Elsewhere, Axios energy and climate change reporter Amy Harder explores how time plays a key factor in determining the response to Covid-19 and climate change. In Bloomberg (via the Washington Post), opinion columnist Chris Bryant argues that airlines “should work” for the bail outs required to stop them going bankrupt amid the outbreak. He says: “Any cash assistance should be bound by rules: in the more fragmented European market that might mean nudging airlines to consolidate. Airlines everywhere need to show their spending is directed towards curtailing carbon emissions in line with Paris climate agreement.” A second Bloomberg story explores how the ongoing crises are likely to affect the push for electric cars.

Science.

Tropical climate responses to projected Arctic and Antarctic sea-ice loss
Nature Geoscience Read Article

The projected decline in Antarctic sea ice over the coming century could have knock-on impacts for the tropics, a new study says. Using a fully coupled climate model, the researchers show “that Antarctic sea ice loss, similar to Arctic sea ice loss, causes enhanced warming in the eastern equatorial Pacific”, as well as an “equatorward intensification” of the tropical rain band known as the “Intertropical Convergence Zone”. The researchers also “demonstrate that Antarctic sea ice loss causes a mini global warming signal comparable to the one caused by Arctic sea ice loss, and reminiscent of the response to greenhouse gases”.

Impacts of climate change and deforestation on hydropower planning in the Brazilian Amazon
Nature Sustainability Read Article

A new study explores the potential impacts of climate change and deforestation on hydropower electricity generation in Brazil. The researchers investigate the effects of global and regional changes on “the largest network of planned and existing dams within a single basin in the Amazon (the Tapajόs River), which altogether accounts for nearly 50% of the inventoried potential expansion in Brazil”. The findings suggest that “climate change could decrease dry season hydropower potential by 430–312 GWh [gigawatt hours] per month (−7.4 to −5.4%), while combined effects of deforestation could increase interannual variability from 548 to 713–926 GWh per month (+50% to +69%)”.

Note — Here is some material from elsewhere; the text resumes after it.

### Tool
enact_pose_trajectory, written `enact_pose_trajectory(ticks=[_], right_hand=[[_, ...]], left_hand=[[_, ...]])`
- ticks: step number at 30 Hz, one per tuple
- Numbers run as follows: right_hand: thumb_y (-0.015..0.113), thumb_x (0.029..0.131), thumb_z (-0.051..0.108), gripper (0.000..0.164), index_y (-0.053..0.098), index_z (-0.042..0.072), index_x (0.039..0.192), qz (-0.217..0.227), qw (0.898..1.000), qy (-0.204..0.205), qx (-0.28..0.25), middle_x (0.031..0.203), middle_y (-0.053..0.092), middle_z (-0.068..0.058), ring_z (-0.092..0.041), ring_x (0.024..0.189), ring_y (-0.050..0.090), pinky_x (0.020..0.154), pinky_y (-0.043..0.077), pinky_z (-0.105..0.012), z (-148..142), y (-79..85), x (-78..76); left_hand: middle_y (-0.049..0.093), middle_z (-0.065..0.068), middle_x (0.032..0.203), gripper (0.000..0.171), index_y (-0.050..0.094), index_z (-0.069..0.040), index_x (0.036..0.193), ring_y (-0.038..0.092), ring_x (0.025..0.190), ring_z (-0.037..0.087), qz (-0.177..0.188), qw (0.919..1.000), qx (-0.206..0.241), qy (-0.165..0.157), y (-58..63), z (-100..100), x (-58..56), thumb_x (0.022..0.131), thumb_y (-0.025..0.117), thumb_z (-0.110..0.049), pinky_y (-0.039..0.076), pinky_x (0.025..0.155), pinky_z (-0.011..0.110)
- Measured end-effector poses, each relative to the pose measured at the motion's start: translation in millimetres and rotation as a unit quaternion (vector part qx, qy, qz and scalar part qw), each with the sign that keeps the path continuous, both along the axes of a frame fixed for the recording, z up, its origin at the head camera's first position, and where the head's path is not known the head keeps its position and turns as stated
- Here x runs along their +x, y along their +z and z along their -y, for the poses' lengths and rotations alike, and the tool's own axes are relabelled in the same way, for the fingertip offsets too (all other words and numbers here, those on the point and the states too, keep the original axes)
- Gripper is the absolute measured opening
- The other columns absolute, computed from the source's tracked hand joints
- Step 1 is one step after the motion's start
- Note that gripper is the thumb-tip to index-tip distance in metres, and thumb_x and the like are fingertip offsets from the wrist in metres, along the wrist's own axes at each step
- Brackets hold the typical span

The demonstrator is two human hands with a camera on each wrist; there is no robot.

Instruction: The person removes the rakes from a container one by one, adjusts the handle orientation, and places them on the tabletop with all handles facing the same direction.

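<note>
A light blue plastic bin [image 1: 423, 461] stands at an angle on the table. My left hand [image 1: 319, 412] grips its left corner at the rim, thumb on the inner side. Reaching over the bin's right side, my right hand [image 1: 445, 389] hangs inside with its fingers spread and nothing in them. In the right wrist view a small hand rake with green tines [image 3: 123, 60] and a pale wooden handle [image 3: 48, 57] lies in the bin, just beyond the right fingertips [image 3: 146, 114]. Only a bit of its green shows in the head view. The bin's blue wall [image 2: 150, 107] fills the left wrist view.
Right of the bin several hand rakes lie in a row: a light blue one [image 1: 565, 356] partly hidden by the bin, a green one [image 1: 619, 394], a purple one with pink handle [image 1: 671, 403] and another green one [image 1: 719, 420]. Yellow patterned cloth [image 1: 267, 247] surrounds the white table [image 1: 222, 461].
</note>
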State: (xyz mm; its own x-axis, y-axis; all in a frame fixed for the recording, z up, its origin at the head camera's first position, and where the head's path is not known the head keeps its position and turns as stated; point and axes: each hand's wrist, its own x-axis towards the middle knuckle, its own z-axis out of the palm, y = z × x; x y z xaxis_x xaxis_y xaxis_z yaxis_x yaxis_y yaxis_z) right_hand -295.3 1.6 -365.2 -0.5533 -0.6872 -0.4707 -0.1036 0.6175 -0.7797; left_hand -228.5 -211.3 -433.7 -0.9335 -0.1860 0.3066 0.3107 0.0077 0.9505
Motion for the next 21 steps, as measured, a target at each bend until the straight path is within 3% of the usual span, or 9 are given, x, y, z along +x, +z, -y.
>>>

Arctic sea ice variability during the Instrumental Era
Geophysical Research Letters Read Article

New research has produced a reconstruction of Arctic sea ice extent going back to 1850. Rather than piecing together sea ice observations from a range of historical sources – as in previous studies – the authors use “a data assimilation approach that blends more abundant temperature observations with data from climate models”. The resulting 1850-2018 record reinforces previous findings that the current trend in sea ice decline “is unprecedented in duration since 1850″, the authors say, but it also suggests “that sea ice variability prior to 1979 is ∼40% larger than previously estimated”.